Situating Recommender Systems in Practice: Towards Inductive Learning and Incremental Updates

Paper · arXiv 2211.06365 · Published November 11, 2022
Recommenders Architectures

“With information systems becoming larger scale, recommendation systems are a topic of growing interest in machine learning research and industry. Even though progress on improving model design has been rapid in research, we argue that many advances fail to translate into practice because of two limiting assumptions. First, most approaches focus on a transductive learning setting which cannot handle unseen users or items and second, many existing methods are developed for static settings that cannot incorporate new data as it becomes available. We argue that these are largely impractical assumptions on real-world platforms where new user interactions happen in real time. In this survey paper, we formalize both concepts and contextualize recommender systems work from the last six years. We then discuss why and how future work should move towards inductive learning and incremental updates for recommendation model design and evaluation.”

“Definition 2.1 (Transductive learning). In transductive learning, the algorithm knows all item contexts Itest as well as user contexts Utest that will occur in the test set upfront. Put differently, the algorithm will not be tested on out-of-domain contexts.

In most recommendation settings, the sets Utest and Itest are implicitly defined at training time to be the same as the ones seen in training. Returning to our earlier example, matrix factorization is transductive because at training time, we implicitly assume that all test contexts will be the same as during training, Itest = Itrain and Utest = Utrain.

Definition 2.2 (Inductive learning). In inductive learning, the algorithm has no information about the test set at training time. Hence, the algorithm must be able to work on unseen user-item contexts during testing.

There are two hybrid scenarios that arise when either information about user contexts or information about item contexts in the test set is available for training.

Definition 2.2.1 (User-inductive learning). In user-inductive learning, the algorithm knows only the item contexts Itest that will occur in the test set at training time. This requires the recommender to be able to accommodate unseen user contexts during testing.

Definition 2.2.2 (Item-inductive learning). In item-inductive learning, the algorithm knows only the user contexts Utest that will occur in the test set at training time.

We note that complementary to the learning scenarios above is the so-called cold start problem [39, 50]. In cold start recommendation, the focus lies on model performance behaves when not enough information about users or items is available (either at test or training time). This is independent of whether the model supports transductive or inductive inference.”

“Open challenges.
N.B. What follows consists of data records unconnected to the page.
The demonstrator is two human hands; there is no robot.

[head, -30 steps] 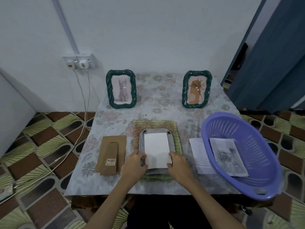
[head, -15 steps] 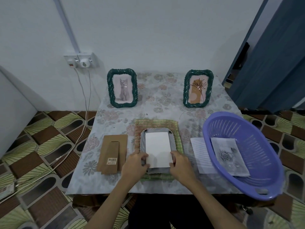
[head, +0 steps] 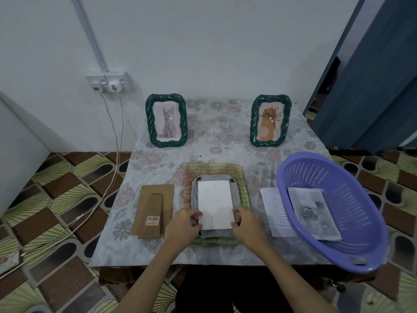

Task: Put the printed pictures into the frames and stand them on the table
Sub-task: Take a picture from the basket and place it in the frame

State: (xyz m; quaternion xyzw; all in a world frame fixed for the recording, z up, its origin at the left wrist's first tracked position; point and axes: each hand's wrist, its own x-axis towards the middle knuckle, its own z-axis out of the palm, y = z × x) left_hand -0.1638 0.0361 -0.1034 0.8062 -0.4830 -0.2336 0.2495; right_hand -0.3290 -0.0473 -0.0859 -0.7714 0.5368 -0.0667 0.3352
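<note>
A grey frame (head: 236, 191) lies face down on a green mat (head: 213, 169) near the table's front. A white print (head: 215, 201), blank side up, lies in its opening. My left hand (head: 184, 224) pinches the print's lower left edge, and my right hand (head: 246, 224) pinches its lower right edge. Two green rope-edged frames stand at the back: one with a cat picture (head: 167, 120), one with a flower picture (head: 270, 120). A brown cardboard frame back (head: 154, 211) with its stand lies flat to the left.
A purple plastic basket (head: 352, 199) sits at the right, overhanging the table edge, with a rose print (head: 312, 212) inside. A white lined sheet (head: 274, 211) lies beside it. A wall socket (head: 108, 84) with cables is at the left; a blue door stands at the right.
Both hands have stayed at the print's lower corners, with the print shifted slightly in the frame's opening. The camera view moved a little.
</note>
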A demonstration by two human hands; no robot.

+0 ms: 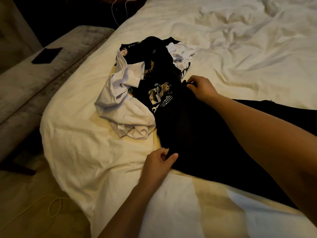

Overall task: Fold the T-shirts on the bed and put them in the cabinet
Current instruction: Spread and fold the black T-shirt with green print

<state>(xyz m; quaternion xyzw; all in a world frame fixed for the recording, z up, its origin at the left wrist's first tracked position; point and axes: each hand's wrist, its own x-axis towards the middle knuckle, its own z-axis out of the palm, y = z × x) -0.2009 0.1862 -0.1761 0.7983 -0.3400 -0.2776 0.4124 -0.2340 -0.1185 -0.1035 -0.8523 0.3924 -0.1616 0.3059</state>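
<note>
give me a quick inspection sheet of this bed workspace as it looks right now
surface: rumpled white bed sheet, creased all over
job's things: black cotton T-shirt with a yellow cartoon print spread toward the person; crumpled white T-shirt touching its left side; further black and white garments heaped behind, none folded
clutter: flat black rectangular object on the grey upholstered bench
grippers: left hand pinches the black shirt's near edge; right hand pinches its far edge
cables: thin white cable beyond the bed's far edge; pale looped cord on the floor
surroundings: dim room, cabinet not in view
</note>
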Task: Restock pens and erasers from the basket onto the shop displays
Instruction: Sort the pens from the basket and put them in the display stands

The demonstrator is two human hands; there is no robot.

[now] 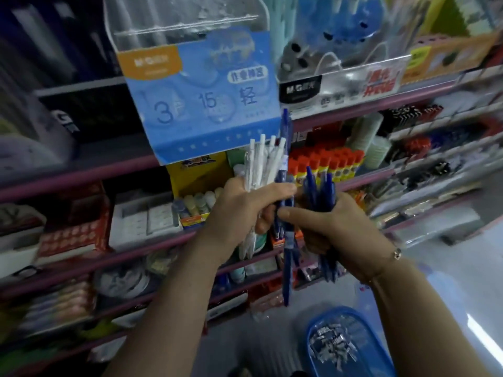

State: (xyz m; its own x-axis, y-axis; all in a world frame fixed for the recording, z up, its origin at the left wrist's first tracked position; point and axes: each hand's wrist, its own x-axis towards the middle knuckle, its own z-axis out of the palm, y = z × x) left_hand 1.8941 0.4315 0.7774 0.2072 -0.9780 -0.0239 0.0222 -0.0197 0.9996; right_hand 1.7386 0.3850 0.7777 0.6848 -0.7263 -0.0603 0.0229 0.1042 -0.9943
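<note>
Two hands meet in front of the shelving, both full of pens. The left hand (239, 210) is curled tight round a bunch of white pens (262, 164) that fan upward toward twelve o'clock, and its thumb also pins a long blue pen (287, 202) — that one stands nearly upright, its tip reaching up past the light blue display card (201, 99) and its lower end hanging well below the hands. The right hand (340, 227), at three o'clock of the left and touching it, is clenched round a bundle of blue pens (319, 189), its thumb stretched across toward the long pen. A thin bracelet (396, 253) sits on that wrist.

Down at five o'clock, on the floor, stands the blue basket (315, 330), with small pale items in it — too blurred to name. Behind the hands, at one o'clock, a row of orange-capped glue sticks (326, 164) lines a shelf (362, 183).
</note>
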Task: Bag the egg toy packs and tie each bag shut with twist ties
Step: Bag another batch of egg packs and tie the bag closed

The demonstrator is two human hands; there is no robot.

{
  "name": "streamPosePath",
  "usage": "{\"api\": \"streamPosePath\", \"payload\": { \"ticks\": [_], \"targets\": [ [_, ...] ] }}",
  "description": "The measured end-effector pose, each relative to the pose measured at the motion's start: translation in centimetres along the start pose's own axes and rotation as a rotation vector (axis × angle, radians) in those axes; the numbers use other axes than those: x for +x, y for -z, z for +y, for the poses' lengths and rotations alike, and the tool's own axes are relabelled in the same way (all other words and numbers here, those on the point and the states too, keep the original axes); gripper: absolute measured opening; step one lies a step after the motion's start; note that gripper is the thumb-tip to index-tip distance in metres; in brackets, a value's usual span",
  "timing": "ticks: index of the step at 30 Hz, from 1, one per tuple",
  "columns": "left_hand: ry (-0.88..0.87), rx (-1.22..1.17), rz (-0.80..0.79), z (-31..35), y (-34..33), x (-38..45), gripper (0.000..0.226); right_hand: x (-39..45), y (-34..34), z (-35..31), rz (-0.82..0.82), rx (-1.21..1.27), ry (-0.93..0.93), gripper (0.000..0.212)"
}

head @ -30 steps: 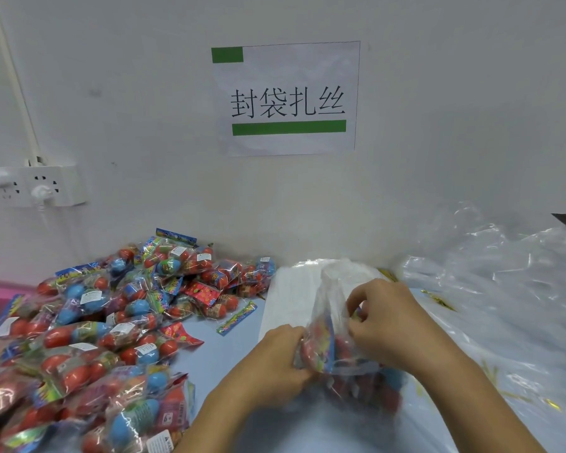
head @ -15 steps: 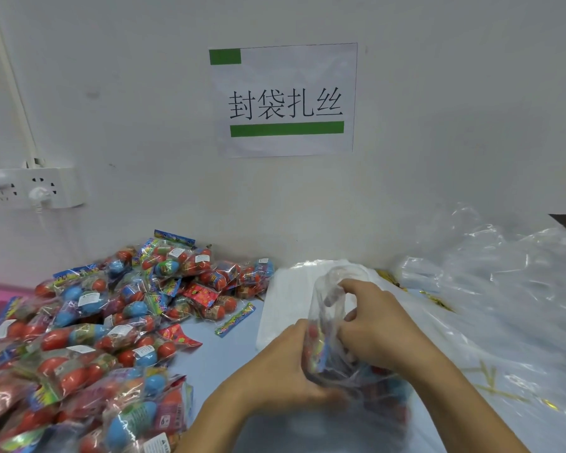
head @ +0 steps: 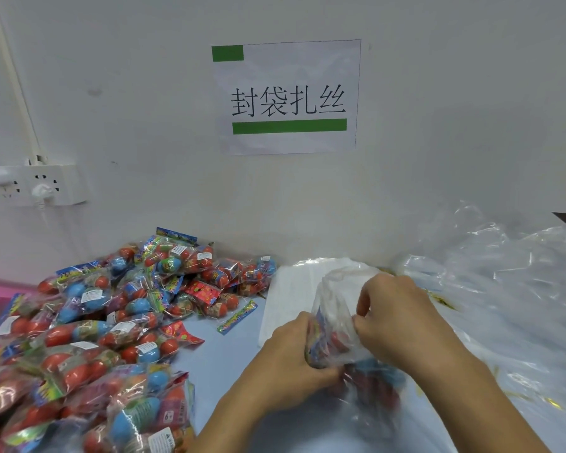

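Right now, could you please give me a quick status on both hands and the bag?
Left hand grips clear bag low, on the packs inside. Right hand pinches the bag's neck. No twist tie on it yet. Loose egg toy packs lie apart, left.

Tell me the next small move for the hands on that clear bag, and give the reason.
Probably gather the bag's loose top into a tight neck above the packs. The left hand grips the clear bag round the egg toy packs inside, the right hand pinches the film higher up, and the mouth still stands open and puffy. No twist tie is visible on it.
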State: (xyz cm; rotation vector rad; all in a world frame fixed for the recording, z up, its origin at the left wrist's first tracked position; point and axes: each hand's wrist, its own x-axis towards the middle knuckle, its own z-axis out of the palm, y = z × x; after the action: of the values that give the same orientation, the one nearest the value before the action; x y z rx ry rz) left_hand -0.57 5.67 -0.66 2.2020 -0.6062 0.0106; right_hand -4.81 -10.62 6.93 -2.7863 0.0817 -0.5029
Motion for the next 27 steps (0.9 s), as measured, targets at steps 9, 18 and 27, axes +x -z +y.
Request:
{"api": "streamPosePath", "payload": {
  "ticks": [9, 18, 27],
  "targets": [
    [0.002, 0.030, 0.003, 0.0, -0.1, 0.1, 0.056, -0.4, -0.2, 0.1, -0.239, -0.059, 0.036, 0.030],
    [-0.023, -0.052, -0.030, -0.1, -0.1, 0.2, 0.058, 0.3, -0.3, 0.3, -0.206, 0.104, -0.014, 0.015],
    [-0.028, -0.106, 0.007, -0.2, 0.0, 0.3, 0.075, 1.2, -1.0, 0.7, -0.198, 0.299, 0.020, 0.021]
  ]
}}
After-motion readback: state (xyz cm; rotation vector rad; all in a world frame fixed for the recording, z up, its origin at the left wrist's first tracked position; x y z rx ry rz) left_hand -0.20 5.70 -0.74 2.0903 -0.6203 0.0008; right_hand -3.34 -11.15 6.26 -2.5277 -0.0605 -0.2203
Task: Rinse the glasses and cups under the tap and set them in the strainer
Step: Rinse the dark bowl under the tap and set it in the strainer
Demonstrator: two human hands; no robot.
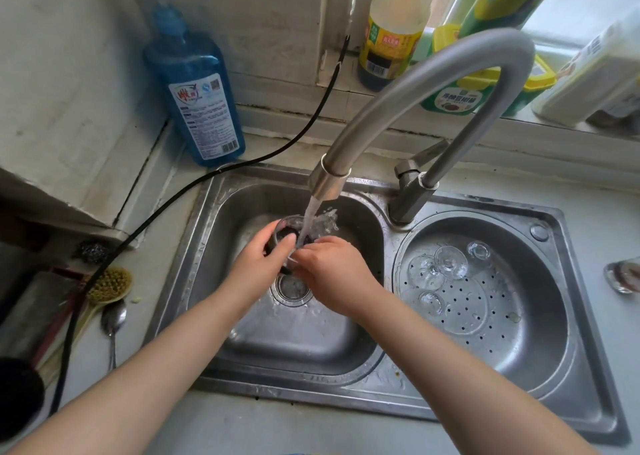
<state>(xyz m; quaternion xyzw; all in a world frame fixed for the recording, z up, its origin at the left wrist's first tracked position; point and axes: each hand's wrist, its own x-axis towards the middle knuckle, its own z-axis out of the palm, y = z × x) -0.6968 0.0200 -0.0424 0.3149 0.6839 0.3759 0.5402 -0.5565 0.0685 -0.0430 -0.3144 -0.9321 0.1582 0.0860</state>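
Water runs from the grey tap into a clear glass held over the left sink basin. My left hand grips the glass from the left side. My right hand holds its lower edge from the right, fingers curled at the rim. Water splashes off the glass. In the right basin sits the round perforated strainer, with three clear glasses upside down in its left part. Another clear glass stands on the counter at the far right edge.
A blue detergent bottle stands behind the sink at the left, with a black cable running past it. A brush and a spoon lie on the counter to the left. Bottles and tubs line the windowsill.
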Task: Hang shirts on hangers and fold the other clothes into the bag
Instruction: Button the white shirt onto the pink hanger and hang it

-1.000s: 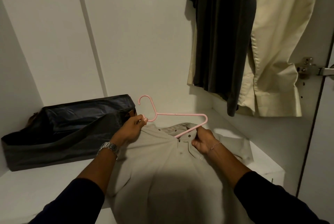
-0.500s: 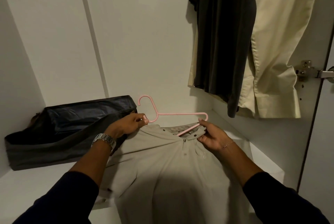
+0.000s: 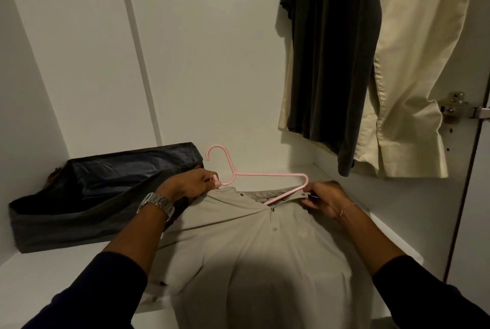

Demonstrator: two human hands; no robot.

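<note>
Shirt (image 3: 265,257) first: the beige one lies front-up on the white shelf (image 3: 53,275), collar away from me, its lower part draped over the shelf's front edge. My left hand (image 3: 189,185) pinches the pink hanger (image 3: 267,174) at the bend below its hook, just by the shirt's left shoulder. My right hand (image 3: 324,197) pinches the collar at its right side, fingers curled on the cloth, where the hanger's right arm slants into the neck opening. The hook and top bar are outside the shirt.

To do this well, I think I should hold the collar open and taut with my right hand while my left slides the hanger down and across, so each arm seats under a shoulder seam without stretching the neck. The buttoned placket narrows the opening, so one arm at a time is safer.

The dark bag (image 3: 87,196) sits open to the left, touching the shirt's sleeve side. A dark shirt (image 3: 331,63) and a cream shirt (image 3: 413,76) hang above right.
</note>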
Even though feature-based approaches offer a possible way to make a model inductive, there are fundamental limitations of such approaches. The most obvious limitation is that features are not always available in practice or cannot be accessed to due privacy reasons. Furthermore, features may fall short in representing diverse and latent aspects of user preferences [31]. Deriving good features requires substantial domain expertise; in many domains it is not even clear how semantically meaningful features should look like, e.g., art. This brings important research questions for future work: Can we combine feature-based information with explicit embeddings and still maintain an inductive model? If so, what are the trade-offs and how can be optimize them? Moreover, future work should investigate these questions with a dynamic environment in mind, as explicit features are typically static and cannot be readily updated as implicit representations.

Aggregation-based methods circumvent the issues above, but suffer from the curse of the directionality. Current aggregation-based methods have to make a choice and can only represent either items through users or vice-versa [24, 52]. This is fundamentally due to the directionality of the aggregation in the forward-pass as one has to serve as the inputs for the other. The fundamental quest here is: Can we design models that can form cyclic aggregation relationships between users and items for a fully inductive model? Recently developed methods, e.g., subgraph-based strategies [78] and permutation equivariant operators [18], are promising directions and can serve as good starting points.

The fact that latent factors typically require a gradient back-propagation process poses fundamental challenges to inductive learning. Future work should explore broader model families, such as non-parametric and tree-based models, to enable inductive recommendations. A bigger related question is also how properties of the data (sparsity, domain size, etc.) impact algorithm performance [11].”